— Extracted material —
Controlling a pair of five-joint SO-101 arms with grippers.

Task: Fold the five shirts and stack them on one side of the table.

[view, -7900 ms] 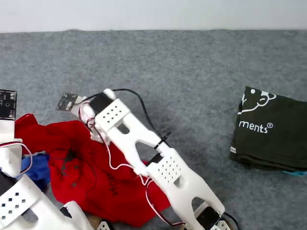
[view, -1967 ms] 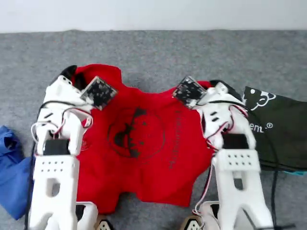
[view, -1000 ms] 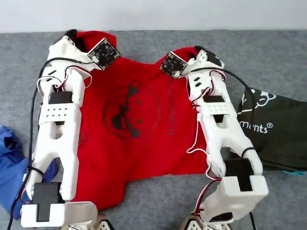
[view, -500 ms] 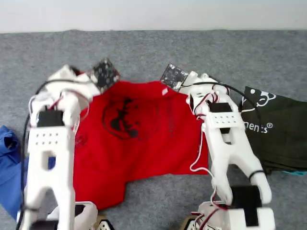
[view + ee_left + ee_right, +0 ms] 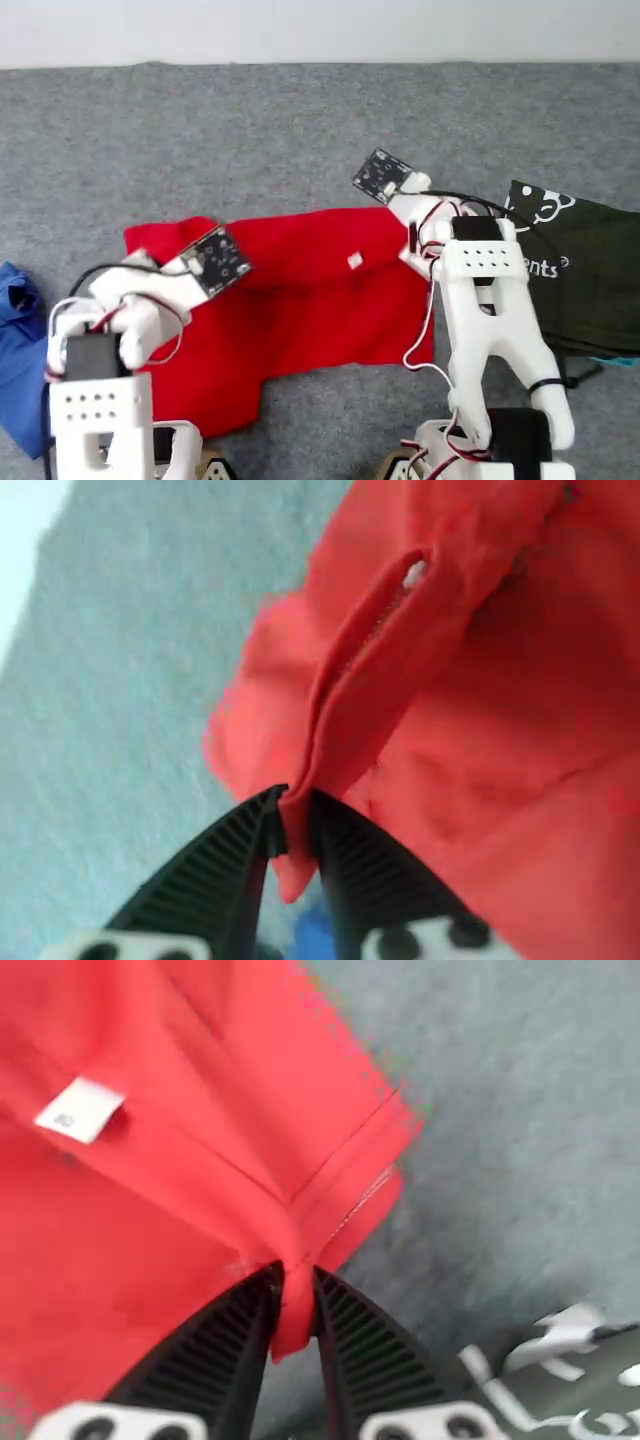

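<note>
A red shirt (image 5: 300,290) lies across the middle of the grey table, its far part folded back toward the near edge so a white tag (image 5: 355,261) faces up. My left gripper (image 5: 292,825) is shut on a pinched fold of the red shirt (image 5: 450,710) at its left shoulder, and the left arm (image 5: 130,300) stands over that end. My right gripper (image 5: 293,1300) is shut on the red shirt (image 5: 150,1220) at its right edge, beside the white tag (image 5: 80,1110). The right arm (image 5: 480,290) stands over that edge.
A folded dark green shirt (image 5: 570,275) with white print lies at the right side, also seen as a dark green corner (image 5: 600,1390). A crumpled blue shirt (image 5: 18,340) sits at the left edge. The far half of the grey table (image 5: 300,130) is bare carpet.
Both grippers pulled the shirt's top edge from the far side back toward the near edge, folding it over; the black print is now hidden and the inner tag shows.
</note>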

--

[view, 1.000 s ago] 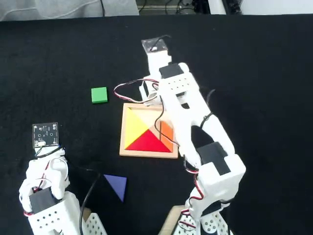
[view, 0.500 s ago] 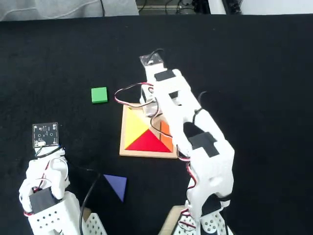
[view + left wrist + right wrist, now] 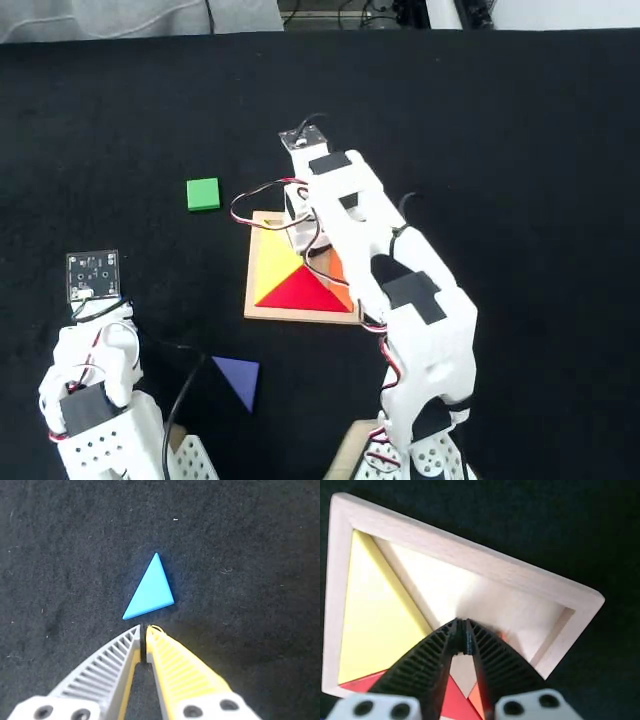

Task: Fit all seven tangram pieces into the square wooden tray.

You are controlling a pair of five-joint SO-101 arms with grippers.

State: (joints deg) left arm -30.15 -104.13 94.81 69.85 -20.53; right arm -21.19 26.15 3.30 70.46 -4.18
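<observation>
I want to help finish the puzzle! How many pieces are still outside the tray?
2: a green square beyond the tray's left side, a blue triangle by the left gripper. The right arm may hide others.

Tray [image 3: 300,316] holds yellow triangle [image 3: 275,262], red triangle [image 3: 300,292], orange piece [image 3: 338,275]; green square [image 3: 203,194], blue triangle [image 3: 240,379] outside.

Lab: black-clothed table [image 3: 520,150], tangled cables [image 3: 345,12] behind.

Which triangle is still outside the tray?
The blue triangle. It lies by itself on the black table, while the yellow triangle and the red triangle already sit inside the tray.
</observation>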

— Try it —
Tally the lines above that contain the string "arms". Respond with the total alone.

— Solution to this exercise —
2